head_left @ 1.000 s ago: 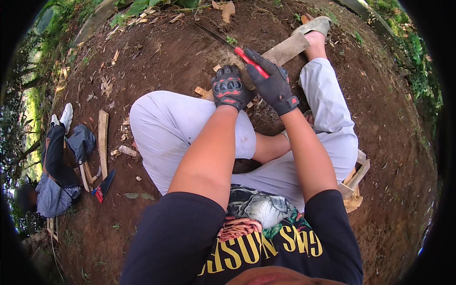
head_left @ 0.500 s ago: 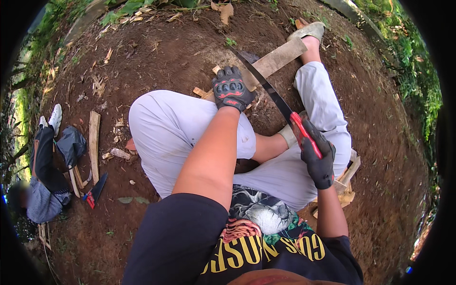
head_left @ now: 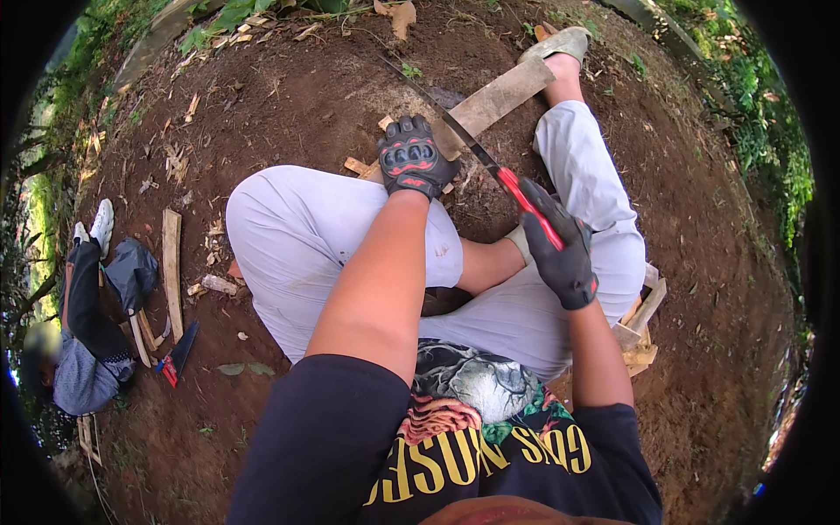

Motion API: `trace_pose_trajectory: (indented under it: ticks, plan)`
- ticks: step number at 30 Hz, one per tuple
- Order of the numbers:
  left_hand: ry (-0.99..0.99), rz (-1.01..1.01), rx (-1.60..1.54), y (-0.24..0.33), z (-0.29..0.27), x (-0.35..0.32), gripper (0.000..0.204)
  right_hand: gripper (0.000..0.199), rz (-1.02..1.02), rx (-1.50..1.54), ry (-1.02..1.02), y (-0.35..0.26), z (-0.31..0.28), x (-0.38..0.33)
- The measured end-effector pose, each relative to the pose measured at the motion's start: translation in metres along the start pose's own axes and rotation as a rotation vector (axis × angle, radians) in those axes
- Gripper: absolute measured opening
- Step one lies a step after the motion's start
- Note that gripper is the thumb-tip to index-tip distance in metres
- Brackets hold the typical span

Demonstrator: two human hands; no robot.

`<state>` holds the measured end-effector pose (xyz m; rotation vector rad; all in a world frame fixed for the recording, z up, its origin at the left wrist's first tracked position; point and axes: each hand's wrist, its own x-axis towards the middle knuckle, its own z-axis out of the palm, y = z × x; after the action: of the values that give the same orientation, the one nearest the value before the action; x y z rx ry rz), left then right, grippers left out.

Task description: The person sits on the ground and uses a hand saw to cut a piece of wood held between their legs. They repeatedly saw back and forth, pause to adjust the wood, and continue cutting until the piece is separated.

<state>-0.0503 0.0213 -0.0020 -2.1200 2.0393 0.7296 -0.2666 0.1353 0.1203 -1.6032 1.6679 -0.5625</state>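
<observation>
A flat plank (head_left: 506, 94) lies slantwise in front of me, its far end against my right foot. My left hand (head_left: 416, 161), in a black and red glove, bears down on the near end with its fingers curled over it. In my gloved right hand (head_left: 560, 249) is a hand saw (head_left: 528, 206) with a red and black handle and a long, dark, curved blade. The blade lies across the plank just right of my left hand. How deep its teeth sit in the wood cannot be made out.
Offcuts of wood (head_left: 643, 328) lie beside my right thigh. Over to the left, a person (head_left: 92, 359) sits near a long wood strip (head_left: 172, 271) and another red-handled saw (head_left: 179, 354). Chips and leaves are scattered on the brown soil (head_left: 289, 114).
My right hand has pushed the saw forward and to the left, so its handle is nearer the plank. My left hand keeps its place on the plank.
</observation>
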Motion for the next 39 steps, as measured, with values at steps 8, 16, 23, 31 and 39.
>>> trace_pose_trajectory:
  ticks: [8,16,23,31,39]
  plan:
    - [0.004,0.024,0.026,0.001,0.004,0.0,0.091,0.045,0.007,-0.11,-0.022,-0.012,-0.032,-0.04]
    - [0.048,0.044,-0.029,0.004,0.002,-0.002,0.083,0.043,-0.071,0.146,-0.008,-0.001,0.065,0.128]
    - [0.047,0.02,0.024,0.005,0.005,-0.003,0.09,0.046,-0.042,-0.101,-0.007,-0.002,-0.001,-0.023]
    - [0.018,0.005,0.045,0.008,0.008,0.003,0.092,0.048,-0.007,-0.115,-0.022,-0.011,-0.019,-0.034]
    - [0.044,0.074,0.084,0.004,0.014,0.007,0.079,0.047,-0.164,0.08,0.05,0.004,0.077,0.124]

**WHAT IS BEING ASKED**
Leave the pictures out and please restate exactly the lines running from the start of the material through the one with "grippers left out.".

**EXPECTED ANSWER**
head_left @ 1.000 s ago: 
head_left @ 0.500 s ago: 
head_left @ now: 

Motion API: `trace_pose_trajectory: (indented under it: ticks, plan)`
- ticks: step number at 30 Hz, one per tuple
- Order of the numbers:
  left_hand: ry (-0.99..0.99), rz (-1.01..1.01), rx (-1.60..1.54), y (-0.24..0.33), z (-0.29..0.27), x (-0.35..0.32), gripper (0.000..0.204)
  right_hand: gripper (0.000..0.199), rz (-1.02..1.02), rx (-1.50..1.54), ry (-1.02..1.02), y (-0.35..0.26), z (-0.31..0.28), x (-0.38..0.33)
- The measured end-effector pose, each relative to the pose measured at the motion's start: translation in metres along the start pose's own axes and rotation as a rotation vector (axis × angle, radians) in those axes
- Gripper: absolute measured opening
- Step one lies a step after the motion's start
- Note that gripper is the thumb-tip to index-tip distance in metres
- Brackets hold the typical span

Demonstrator: two human hands; no robot.

`<state>` holds the measured end-effector pose (xyz m; rotation vector rad; all in a world frame fixed for the recording, z up, its origin at the left wrist's first tracked position; point and axes: each hand's wrist, its own x-axis towards the middle knuckle, its own z-axis out of the palm, y = z × x; after the action: of the values that give the same orientation, the one nearest the value before the action; x y z rx ry rz), left then right, grippers left out.

This concludes the exercise.